Where a line holds the word "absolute", copy that line from the data below.
**** DATA
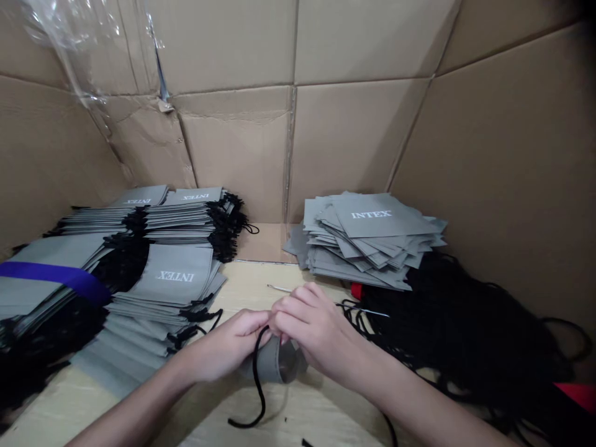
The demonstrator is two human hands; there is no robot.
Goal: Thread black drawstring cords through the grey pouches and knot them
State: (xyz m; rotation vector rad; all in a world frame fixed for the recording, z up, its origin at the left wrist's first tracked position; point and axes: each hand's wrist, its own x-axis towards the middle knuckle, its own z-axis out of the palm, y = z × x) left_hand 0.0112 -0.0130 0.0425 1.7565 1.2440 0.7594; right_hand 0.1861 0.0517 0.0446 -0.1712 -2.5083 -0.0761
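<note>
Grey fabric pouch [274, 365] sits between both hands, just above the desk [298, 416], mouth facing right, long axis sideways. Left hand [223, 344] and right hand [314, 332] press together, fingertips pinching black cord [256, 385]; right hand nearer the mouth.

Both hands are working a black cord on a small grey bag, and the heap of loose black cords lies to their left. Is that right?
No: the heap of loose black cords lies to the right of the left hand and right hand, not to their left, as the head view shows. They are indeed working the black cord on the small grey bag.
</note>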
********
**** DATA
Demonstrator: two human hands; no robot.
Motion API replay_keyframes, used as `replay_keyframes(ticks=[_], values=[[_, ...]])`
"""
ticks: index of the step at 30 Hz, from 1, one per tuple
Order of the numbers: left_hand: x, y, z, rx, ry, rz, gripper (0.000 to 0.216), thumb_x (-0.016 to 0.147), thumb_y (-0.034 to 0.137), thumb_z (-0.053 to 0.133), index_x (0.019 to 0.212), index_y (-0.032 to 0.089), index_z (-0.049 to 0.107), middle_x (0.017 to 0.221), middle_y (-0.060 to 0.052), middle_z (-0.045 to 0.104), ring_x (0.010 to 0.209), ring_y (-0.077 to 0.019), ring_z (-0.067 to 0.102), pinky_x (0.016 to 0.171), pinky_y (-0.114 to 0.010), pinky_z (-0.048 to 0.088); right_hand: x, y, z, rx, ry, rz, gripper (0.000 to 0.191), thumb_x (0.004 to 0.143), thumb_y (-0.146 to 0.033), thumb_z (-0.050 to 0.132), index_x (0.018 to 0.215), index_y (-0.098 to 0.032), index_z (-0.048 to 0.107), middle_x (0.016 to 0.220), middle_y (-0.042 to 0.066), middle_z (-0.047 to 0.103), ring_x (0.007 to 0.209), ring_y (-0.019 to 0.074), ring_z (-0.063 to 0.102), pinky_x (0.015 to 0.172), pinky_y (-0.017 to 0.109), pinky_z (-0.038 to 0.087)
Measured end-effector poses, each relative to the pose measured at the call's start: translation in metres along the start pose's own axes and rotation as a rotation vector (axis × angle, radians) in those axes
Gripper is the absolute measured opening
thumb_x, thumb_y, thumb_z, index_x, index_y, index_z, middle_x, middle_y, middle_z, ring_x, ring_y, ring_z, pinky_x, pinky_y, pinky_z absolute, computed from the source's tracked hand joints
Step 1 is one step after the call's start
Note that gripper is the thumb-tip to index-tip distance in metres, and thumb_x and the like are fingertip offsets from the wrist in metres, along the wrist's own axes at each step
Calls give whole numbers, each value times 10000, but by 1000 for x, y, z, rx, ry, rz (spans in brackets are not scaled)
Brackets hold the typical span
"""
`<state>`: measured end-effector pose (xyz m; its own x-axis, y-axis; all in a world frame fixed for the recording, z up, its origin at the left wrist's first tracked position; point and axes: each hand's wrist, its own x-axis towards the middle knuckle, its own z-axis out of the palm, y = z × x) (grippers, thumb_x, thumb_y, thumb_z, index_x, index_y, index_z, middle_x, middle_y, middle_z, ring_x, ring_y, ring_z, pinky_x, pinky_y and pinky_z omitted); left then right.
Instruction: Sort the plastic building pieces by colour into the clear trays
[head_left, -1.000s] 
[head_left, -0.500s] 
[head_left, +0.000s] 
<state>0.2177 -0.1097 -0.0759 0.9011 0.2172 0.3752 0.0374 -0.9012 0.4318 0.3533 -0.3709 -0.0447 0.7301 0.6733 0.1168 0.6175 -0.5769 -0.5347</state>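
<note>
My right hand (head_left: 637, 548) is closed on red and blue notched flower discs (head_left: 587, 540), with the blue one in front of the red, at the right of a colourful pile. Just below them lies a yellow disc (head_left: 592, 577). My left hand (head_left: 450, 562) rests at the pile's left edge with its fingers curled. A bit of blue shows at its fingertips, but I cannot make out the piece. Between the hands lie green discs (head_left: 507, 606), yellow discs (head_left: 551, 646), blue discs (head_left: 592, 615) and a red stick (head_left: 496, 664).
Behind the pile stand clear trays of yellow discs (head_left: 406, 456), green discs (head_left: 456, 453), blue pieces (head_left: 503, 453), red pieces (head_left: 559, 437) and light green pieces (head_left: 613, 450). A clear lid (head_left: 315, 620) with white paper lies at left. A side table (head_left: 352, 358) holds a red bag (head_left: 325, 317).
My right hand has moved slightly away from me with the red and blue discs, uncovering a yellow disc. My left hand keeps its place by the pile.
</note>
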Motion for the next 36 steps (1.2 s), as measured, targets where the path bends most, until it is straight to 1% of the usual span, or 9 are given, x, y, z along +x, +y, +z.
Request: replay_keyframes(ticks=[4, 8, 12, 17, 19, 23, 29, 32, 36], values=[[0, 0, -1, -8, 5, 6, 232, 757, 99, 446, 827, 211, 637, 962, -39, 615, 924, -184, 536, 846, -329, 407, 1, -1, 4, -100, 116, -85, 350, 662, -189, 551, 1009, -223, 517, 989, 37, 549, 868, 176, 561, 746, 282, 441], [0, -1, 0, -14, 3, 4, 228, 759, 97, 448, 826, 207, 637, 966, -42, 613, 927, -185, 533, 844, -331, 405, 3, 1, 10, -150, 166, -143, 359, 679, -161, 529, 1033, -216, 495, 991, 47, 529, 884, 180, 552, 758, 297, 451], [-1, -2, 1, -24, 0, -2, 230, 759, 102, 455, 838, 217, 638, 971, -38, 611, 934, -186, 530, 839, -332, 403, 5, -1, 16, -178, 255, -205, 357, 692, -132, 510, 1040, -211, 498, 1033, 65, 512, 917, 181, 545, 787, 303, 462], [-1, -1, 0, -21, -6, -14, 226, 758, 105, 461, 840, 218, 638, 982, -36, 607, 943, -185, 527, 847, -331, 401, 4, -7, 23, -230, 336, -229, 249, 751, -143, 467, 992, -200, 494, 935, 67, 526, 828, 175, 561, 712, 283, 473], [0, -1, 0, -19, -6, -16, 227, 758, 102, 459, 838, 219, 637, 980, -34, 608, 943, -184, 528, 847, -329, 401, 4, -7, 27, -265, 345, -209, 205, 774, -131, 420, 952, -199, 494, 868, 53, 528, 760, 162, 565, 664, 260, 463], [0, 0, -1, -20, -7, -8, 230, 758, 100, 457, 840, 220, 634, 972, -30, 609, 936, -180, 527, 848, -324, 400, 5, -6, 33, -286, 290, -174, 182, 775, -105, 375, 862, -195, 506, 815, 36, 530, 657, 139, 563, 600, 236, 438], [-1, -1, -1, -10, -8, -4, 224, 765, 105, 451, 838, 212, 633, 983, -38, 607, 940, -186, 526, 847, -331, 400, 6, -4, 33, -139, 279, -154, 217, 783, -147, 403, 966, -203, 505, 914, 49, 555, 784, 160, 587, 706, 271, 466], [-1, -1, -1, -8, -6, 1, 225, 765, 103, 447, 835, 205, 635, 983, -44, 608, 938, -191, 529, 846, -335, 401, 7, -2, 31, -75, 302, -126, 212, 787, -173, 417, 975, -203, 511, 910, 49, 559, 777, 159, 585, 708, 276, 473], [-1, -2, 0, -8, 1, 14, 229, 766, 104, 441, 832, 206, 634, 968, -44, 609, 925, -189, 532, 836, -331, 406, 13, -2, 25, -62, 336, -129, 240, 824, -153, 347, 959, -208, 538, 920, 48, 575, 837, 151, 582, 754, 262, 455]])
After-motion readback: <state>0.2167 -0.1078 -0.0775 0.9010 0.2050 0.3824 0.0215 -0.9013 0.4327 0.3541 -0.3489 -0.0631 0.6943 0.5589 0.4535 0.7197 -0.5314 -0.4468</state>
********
* RESPONSE FOR THIS EXERCISE:
Gripper is the absolute measured opening
thumb_x, thumb_y, thumb_z, index_x, index_y, index_z, middle_x, middle_y, middle_z, ring_x, ring_y, ring_z, pinky_x, pinky_y, pinky_z absolute, computed from the source's tracked hand joints

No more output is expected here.